## DIRECTIONS FOR THIS TASK
Quote, with no changes, the lines that run from the top of the material to the line with "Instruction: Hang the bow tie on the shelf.", both included.

= Beginning of Section =

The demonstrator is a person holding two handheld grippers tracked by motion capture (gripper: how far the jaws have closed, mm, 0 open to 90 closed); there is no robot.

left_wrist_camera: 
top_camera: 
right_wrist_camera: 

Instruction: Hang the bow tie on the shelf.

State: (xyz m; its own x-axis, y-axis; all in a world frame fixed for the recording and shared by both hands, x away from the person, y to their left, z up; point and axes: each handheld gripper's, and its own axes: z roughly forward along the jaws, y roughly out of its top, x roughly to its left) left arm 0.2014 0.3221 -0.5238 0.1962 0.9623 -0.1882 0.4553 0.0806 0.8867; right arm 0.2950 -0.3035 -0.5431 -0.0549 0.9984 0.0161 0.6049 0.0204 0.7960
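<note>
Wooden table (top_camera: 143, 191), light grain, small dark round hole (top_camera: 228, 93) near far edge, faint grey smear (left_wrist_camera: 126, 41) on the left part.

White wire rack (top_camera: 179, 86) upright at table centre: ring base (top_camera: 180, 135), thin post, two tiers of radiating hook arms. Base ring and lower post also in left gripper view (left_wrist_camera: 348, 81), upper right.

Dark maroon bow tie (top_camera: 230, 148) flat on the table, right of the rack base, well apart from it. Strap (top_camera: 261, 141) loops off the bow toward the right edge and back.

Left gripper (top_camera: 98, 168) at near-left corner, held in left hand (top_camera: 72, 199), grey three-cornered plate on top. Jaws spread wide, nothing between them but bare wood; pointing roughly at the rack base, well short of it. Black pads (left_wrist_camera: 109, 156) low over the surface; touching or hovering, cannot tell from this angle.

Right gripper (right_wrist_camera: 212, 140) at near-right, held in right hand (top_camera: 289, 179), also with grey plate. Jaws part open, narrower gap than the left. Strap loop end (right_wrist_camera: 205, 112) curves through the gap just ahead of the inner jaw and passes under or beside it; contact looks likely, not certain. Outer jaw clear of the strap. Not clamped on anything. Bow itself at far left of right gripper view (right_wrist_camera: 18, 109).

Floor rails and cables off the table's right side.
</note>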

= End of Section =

## TASK ANSWER
The demonstrator is a person holding two handheld grippers tracked by motion capture (gripper: how far the jaws have closed, mm, 0 open to 90 closed); there is no robot.

left_wrist_camera: 
top_camera: 
right_wrist_camera: 

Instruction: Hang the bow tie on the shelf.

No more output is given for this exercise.